After creating a basic MVP, and seeing the benefits of its usage, work continued on apps. They evolved and functionality grew over time. Where did they end up? Apps structure and features follow.

Structuring apps

Each app contains two key files:

index.js (or index.ts) which contains key application logic, modifies events, connects with external services, and interacts with PostHog. It has an allowlist of libraries to use for utilities or interacting with other services. It also has access (through the VM) to meta information, storage, and logging.
plugin.json contains configuration data for the app, what shows up in PostHog, and variables for end users to modify. The file contains the name, description, and other details that show up on the front end.

Here’s what a basic index.js looks like:

JavaScript

// Some internal library function
async function getRandomNumber() {
    return 4
}

// Plugin method that runs on plugin load
async function setupPlugin({ config }) {
    console.log(config.greeting)
}

// Plugin method that processes event
async function processEvent(event, { config, cache }) {
    const counterValue = (await cache.get('greeting_counter', 0))
    cache.set('greeting_counter', counterValue + 1)
    if (!event.properties) event.properties = {}
    event.properties['greeting'] = config.greeting
    event.properties['greeting_counter'] = counterValue
    event.properties['random_number'] = await getRandomNumber()
    return event
}

// The plugin itself
module.exports = {
    setupPlugin,
    processEvent
}

And here’s a basic plugin.json that goes along with it:

JavaScript

{
    "name": "Hello World",
    "url": "https://github.com/PostHog/posthog-hello-world-plugin",
    "description": "Greet the world with every PostHog event. An example plugin.",
    "main": "index.js",
    "config": [
        {
            "key": "greeting",
            "name": "What greeting would you like to use?",
            "type": "string",
            "default": "Hello world!",
            "required": false
        }
    ]
}

App functions and processes

Within each index file, there are multiple functions and standard objects passed to those functions. These include setupPlugin, processEvent, onEvent, and scheduled functions. The event processing functions take an event, a config (meta) object (which contains configuration details), and VM-related extensions like storage, caching, and logging. Functions end return updated events, capture new events in PostHog, or send data to external services.

Specifically, our server exports predefined functions that run on conditions like:

event ingestion (processEvent)
- useful for modifying incoming data, such as adding geographic data properties or dropping events matching a property filter.
every minute, hour, day (runEveryMinute, runEveryHour, runEveryDay)
- useful for triggering events based on updates to external services such as Stripe, HubSpot, or GitHub
once processing is complete (exportEvents, onEvent)
- useful for exporting data to external services such as BigQuery, Snowflake, or Databricks

We built each of these to fulfill use cases that help users keep control and get the most out of their data.

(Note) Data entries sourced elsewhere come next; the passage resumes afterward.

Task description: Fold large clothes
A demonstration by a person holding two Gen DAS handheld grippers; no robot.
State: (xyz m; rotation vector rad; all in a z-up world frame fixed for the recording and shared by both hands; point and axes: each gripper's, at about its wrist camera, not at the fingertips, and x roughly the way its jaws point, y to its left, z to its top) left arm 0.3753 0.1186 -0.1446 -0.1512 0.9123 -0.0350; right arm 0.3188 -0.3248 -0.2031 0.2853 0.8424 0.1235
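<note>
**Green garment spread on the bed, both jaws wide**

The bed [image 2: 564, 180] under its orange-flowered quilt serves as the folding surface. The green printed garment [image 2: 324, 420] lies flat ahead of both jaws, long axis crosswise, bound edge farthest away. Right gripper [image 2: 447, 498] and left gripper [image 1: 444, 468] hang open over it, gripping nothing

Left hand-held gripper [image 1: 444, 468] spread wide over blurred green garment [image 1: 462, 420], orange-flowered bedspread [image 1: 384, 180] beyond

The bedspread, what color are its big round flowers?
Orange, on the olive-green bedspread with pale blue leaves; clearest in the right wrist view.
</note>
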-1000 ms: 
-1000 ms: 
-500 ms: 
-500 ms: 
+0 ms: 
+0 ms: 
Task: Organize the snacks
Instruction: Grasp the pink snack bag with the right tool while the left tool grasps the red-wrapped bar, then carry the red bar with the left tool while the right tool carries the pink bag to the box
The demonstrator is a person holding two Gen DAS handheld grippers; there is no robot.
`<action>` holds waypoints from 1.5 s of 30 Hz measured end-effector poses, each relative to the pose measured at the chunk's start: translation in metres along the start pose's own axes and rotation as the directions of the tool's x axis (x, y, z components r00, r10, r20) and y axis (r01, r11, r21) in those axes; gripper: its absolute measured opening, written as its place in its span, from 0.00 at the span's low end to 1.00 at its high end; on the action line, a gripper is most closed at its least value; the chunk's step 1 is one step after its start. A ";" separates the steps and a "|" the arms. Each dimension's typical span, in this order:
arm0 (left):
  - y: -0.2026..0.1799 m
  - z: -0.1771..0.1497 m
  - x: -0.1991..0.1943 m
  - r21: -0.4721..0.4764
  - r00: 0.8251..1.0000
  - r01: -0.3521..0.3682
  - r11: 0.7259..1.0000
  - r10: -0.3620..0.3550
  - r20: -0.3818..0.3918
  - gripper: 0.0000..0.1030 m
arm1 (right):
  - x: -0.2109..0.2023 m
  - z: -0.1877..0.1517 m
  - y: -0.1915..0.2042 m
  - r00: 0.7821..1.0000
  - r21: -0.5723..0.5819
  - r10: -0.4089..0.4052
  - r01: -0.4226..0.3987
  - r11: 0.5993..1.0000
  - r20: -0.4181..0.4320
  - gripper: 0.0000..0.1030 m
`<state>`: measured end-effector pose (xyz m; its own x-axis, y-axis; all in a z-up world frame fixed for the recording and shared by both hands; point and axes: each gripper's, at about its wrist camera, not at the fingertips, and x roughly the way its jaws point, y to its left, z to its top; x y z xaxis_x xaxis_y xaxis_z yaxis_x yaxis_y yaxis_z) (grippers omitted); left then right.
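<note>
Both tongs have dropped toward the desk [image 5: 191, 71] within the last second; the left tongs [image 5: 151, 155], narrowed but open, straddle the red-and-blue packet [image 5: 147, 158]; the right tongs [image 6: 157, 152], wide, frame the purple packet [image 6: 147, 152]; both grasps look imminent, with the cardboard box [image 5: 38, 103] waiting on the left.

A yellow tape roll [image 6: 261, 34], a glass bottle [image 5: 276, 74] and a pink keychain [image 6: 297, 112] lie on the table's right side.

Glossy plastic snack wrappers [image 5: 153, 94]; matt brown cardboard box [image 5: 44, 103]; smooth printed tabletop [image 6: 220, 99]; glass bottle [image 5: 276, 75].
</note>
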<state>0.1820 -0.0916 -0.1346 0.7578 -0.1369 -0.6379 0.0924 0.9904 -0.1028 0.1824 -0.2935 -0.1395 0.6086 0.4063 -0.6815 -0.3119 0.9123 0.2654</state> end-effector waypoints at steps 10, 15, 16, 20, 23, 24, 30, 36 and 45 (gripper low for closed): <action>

Transforming code into callable functions

We export, transform, and connect these functions to extensions like storage, logging, and caching. This, ultimately, turns them into callable functions. Here’s a diagram of what a callable function VM looks like:

Once completed and uploaded, these apps are connected to PostHog through our app library or services like npm and GitHub. Once the app code is exported and transformed, it runs on the VMs (above) as part of our ingestion pipeline.

This structure and functionality make it simple to build an app while maintaining enough customizability for many use cases. We have continued to build functionality, like scheduling and services, into apps over time that help them better fulfill use cases for users.

Making sure arbitrary code doesn’t break everything

Although using VMs solved many of our potential security, infrastructure, and usability issues, it didn’t solve all of them. Apps contain arbitrary code, and arbitrary code is dangerous. We’ve taken multiple steps to limit this.

First, there are limitless libraries for JavaScript, but we only allow a small portion of them. You can’t install and use whatever npm package you like. We include basic packages such as Node’s standard crypto, url, node-fetch, and zlib libraries. We also include libraries like snowflake-sdk, @google-cloud/bigquery, and pg to connect external services. This ensures that the code run by our users and servers uses libraries we trust.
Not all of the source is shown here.